Exercise directions: Each line below from the "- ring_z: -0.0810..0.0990" line through the "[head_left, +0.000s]" line, those two included, must be restated word for word; the pictures must not be.

Dataset excerpts:
==============================
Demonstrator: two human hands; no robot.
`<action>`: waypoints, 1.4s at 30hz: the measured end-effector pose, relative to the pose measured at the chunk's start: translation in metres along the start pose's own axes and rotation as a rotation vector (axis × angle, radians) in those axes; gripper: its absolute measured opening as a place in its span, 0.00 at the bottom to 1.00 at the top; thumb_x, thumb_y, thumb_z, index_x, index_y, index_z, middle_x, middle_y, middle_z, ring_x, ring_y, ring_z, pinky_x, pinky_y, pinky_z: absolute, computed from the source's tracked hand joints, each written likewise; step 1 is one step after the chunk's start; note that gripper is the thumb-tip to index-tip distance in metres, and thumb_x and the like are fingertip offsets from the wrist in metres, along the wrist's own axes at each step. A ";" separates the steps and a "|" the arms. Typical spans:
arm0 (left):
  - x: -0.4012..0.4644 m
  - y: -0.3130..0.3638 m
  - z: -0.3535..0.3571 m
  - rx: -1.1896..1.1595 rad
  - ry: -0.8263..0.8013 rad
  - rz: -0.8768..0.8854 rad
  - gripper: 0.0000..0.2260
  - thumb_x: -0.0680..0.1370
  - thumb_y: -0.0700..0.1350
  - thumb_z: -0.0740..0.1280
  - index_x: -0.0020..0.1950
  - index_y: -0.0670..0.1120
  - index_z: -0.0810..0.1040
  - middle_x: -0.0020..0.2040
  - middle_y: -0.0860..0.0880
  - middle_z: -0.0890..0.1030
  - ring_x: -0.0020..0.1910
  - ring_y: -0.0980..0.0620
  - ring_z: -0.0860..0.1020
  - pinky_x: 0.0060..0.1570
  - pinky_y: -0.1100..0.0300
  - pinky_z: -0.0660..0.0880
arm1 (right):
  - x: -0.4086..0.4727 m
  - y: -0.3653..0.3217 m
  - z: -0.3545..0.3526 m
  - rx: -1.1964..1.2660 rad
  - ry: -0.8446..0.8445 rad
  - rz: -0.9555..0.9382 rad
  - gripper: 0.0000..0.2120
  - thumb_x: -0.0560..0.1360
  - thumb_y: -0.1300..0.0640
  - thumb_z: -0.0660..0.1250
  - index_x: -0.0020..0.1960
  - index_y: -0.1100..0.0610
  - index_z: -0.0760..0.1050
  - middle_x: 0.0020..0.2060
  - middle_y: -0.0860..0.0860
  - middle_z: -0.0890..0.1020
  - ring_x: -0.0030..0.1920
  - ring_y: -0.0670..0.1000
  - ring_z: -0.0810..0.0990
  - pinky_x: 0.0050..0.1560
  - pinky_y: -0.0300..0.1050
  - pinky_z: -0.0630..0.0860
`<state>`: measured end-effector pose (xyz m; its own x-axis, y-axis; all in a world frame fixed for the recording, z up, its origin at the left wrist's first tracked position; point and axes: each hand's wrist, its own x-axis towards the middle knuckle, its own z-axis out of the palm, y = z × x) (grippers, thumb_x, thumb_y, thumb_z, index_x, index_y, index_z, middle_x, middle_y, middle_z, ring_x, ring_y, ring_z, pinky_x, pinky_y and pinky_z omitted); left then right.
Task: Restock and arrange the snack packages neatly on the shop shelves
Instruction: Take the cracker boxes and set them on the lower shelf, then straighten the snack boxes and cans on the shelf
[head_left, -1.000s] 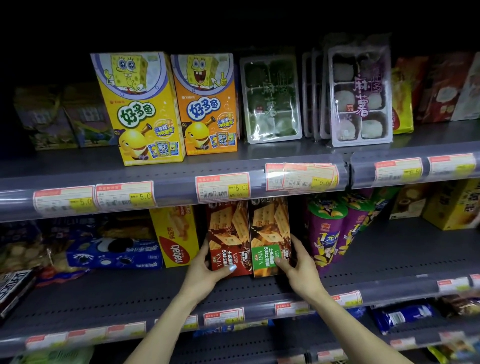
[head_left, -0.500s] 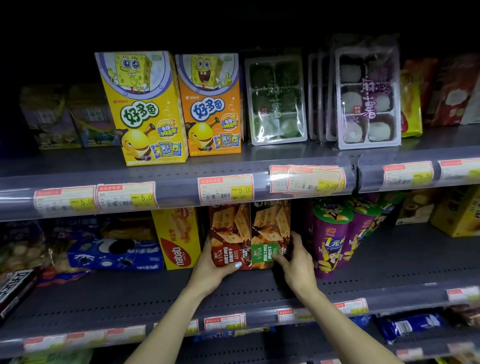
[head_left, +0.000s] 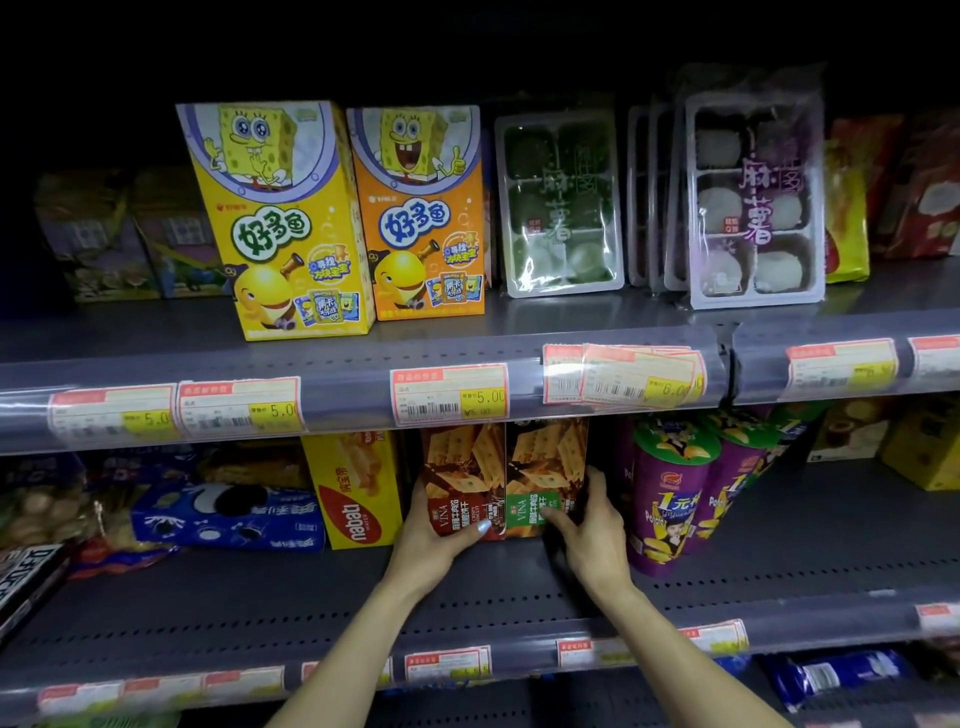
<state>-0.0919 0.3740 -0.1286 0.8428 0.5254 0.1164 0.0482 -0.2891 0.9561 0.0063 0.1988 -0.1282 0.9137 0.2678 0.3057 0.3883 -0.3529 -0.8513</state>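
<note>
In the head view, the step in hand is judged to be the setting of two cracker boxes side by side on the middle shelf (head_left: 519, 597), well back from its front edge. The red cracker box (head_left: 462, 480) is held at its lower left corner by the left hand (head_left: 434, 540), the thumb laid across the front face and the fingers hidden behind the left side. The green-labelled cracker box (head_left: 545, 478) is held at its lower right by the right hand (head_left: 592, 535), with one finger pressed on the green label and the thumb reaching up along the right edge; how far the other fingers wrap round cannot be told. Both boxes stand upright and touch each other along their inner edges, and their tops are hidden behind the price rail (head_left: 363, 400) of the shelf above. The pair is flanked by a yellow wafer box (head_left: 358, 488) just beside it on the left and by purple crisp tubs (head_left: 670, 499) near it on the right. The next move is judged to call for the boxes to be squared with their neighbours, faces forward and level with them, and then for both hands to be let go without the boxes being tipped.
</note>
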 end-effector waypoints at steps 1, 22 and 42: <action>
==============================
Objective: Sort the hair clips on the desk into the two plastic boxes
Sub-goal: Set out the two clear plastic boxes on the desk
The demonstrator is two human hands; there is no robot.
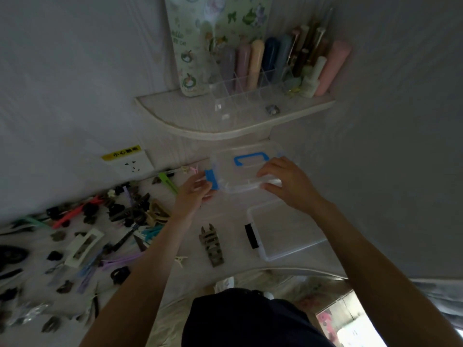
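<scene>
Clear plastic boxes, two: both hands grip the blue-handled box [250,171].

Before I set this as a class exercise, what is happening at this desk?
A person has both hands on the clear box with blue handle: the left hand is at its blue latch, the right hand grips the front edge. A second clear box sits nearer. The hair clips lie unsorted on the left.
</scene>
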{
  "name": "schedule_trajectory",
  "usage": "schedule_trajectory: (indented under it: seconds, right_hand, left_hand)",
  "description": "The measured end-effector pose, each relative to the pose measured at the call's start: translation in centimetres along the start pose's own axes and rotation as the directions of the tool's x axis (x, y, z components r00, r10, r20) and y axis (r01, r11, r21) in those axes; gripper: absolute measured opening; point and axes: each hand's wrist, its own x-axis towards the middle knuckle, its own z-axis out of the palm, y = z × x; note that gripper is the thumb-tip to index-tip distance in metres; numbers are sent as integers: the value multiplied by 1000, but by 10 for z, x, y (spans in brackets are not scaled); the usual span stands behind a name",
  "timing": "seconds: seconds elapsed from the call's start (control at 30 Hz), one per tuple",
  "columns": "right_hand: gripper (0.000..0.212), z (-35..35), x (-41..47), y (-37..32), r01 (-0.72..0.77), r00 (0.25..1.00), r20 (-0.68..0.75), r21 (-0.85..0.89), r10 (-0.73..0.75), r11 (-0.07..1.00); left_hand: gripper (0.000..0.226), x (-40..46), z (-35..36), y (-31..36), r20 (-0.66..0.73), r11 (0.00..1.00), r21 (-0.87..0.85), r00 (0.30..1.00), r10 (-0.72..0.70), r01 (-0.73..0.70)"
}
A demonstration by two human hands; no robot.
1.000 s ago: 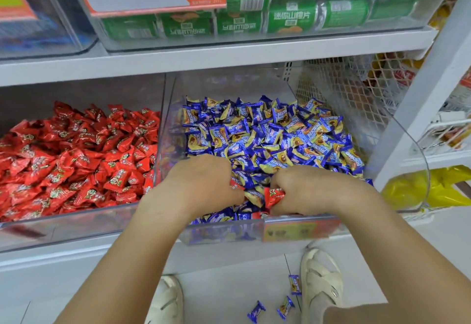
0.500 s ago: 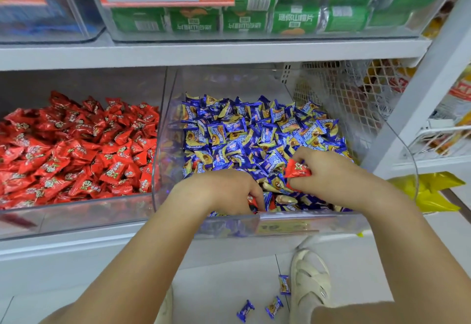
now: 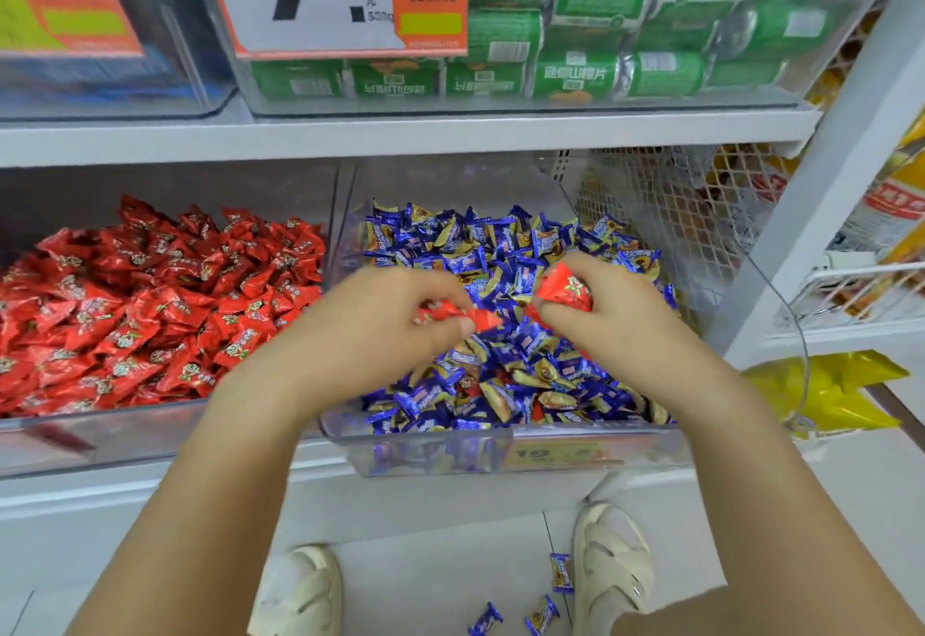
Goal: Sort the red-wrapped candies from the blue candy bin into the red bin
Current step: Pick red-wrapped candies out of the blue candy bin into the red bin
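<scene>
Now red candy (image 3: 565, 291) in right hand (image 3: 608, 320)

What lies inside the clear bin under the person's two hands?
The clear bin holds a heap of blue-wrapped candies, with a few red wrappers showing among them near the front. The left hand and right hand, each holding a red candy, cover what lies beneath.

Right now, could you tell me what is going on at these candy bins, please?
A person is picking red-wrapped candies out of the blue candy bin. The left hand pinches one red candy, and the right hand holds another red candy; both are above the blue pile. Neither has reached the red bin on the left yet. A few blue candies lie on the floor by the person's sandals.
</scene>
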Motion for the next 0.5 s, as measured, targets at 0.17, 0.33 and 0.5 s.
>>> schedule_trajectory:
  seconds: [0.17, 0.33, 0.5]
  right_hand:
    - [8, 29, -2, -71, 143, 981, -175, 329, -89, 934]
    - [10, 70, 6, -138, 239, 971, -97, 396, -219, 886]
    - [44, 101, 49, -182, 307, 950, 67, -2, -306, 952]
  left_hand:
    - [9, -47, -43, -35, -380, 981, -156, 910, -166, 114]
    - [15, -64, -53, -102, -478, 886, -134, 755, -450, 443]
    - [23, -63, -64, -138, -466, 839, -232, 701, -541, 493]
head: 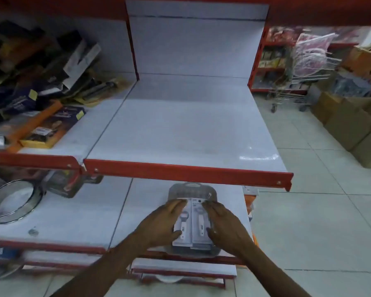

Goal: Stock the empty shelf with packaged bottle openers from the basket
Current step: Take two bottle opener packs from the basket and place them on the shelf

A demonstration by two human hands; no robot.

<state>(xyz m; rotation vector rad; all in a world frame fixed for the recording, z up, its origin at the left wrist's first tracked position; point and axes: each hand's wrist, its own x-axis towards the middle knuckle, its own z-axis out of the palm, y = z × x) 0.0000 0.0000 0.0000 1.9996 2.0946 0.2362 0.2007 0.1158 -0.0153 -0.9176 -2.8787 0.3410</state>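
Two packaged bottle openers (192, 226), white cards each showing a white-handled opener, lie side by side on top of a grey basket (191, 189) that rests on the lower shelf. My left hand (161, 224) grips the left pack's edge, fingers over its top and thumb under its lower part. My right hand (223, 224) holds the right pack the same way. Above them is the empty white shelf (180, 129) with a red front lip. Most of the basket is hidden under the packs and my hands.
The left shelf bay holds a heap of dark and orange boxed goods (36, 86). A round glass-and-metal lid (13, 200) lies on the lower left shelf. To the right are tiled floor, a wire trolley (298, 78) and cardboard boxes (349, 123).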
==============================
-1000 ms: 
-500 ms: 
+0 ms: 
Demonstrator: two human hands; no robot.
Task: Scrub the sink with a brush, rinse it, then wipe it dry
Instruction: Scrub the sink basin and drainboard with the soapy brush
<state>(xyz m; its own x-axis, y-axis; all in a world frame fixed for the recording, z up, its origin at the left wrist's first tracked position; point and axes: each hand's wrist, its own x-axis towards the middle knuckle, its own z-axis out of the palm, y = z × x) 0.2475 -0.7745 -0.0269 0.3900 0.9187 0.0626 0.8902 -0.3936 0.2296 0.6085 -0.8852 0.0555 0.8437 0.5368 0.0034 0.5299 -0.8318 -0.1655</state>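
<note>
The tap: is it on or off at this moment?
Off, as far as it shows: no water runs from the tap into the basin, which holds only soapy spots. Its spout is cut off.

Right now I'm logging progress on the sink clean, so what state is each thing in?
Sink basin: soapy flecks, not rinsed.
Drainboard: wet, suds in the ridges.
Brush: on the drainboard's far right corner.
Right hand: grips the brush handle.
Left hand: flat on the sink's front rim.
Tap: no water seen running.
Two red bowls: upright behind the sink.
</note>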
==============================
Response:
  - ring_z: -0.0810..0.0990
  - pinky_x: 0.0050..0.1560
  - pinky_y: -0.0300..0.1050
  - pinky_z: -0.0630..0.0860
`<state>`: measured end-effector pose (xyz m; its own x-axis, y-axis; all in a world frame fixed for the recording, z up, its origin at the left wrist's first tracked position; point and axes: each hand's wrist, its own x-axis towards the middle knuckle, its own z-axis out of the palm, y = z × x) (grippers, thumb_x, thumb_y, thumb_z, index_x, index_y, index_z, middle_x, middle_y, middle_z, ring_x, ring_y, ring_z, pinky_x, pinky_y and pinky_z omitted); left then right.
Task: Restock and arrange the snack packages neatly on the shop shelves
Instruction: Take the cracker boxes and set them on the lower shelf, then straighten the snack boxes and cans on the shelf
[head_left, -1.000s] 
[head_left, -0.500s] 
[head_left, +0.000s] 

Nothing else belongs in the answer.